## [EXERCISE OBJECTIVE]
Check each line of the material. Copy those containing "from".

===== AVAILABLE DATA

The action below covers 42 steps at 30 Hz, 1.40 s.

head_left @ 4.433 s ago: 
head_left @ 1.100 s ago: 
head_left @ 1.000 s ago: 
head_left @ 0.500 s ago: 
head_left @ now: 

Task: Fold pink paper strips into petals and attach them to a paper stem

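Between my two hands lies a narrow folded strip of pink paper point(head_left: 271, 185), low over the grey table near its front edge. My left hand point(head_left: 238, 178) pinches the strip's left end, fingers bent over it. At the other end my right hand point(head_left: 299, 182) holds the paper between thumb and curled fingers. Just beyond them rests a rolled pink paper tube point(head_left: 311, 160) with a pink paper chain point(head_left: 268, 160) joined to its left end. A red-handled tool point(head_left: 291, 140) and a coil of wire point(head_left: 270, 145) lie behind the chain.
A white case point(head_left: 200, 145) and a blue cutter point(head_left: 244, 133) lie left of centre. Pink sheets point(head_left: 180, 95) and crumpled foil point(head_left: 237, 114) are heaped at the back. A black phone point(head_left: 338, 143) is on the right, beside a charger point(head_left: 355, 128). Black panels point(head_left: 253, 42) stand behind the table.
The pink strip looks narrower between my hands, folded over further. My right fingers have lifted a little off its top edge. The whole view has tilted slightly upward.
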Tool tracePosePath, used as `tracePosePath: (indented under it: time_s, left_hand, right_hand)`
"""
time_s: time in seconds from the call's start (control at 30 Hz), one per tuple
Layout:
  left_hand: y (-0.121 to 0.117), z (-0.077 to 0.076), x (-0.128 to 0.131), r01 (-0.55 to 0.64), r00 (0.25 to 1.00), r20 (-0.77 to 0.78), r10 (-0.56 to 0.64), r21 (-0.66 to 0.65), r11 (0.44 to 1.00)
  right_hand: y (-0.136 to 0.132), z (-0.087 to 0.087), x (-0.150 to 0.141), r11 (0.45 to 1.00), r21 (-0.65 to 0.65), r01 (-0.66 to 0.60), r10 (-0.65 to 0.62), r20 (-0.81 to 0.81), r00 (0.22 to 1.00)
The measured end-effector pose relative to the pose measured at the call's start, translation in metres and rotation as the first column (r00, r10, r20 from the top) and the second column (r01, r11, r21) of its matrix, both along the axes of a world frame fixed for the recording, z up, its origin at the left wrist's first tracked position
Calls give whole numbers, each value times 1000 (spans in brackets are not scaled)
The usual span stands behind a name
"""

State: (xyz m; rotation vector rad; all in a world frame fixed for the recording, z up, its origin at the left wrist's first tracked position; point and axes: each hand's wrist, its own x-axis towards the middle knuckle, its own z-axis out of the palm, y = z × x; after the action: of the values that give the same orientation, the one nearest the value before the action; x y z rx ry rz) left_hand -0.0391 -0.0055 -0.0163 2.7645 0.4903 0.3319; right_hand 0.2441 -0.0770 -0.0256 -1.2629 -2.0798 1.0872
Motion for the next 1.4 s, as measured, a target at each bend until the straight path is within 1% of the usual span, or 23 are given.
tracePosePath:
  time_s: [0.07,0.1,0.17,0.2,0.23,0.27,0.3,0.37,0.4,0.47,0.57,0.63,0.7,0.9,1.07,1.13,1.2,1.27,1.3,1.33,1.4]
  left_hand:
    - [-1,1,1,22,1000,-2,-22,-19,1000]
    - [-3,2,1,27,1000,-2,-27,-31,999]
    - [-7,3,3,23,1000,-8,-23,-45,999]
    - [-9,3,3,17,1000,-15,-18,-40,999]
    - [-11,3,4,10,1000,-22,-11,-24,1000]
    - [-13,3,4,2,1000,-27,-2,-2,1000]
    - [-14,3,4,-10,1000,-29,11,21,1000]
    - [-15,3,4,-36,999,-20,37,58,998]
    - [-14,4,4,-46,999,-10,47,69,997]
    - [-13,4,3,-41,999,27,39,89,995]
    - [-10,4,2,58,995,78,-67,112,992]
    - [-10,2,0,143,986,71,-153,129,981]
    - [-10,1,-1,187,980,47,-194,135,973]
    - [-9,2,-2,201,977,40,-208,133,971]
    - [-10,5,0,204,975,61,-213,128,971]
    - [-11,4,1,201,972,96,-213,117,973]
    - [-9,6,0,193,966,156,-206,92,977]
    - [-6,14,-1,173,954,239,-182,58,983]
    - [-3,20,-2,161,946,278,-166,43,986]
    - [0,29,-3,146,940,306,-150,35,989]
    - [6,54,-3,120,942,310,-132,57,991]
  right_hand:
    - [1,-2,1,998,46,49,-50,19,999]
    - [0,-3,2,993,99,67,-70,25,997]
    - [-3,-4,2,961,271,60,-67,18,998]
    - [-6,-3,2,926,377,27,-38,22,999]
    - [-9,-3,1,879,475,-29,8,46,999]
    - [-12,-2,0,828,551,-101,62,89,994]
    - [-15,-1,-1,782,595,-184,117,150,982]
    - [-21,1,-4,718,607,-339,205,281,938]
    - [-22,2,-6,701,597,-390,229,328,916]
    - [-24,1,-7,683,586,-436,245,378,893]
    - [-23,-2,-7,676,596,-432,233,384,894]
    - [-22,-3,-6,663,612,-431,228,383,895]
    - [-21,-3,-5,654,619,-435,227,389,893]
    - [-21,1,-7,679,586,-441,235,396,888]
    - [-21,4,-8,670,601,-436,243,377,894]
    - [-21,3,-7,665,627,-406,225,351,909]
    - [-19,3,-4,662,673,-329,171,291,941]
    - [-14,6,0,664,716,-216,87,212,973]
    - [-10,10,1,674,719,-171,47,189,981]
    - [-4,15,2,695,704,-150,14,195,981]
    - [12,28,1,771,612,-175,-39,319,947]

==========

## [ANSWER FOR THIS EXERCISE]
time_s: time in seconds from the call's start (control at 30 Hz), one per tuple
The measured end-effector pose relative to the pose measured at the call's start, translation in metres and rotation as the first column (r00, r10, r20 from the top) and the second column (r01, r11, r21) of its matrix, both along the axes of a world frame fixed for the recording, z up, its origin at the left wrist's first tracked position

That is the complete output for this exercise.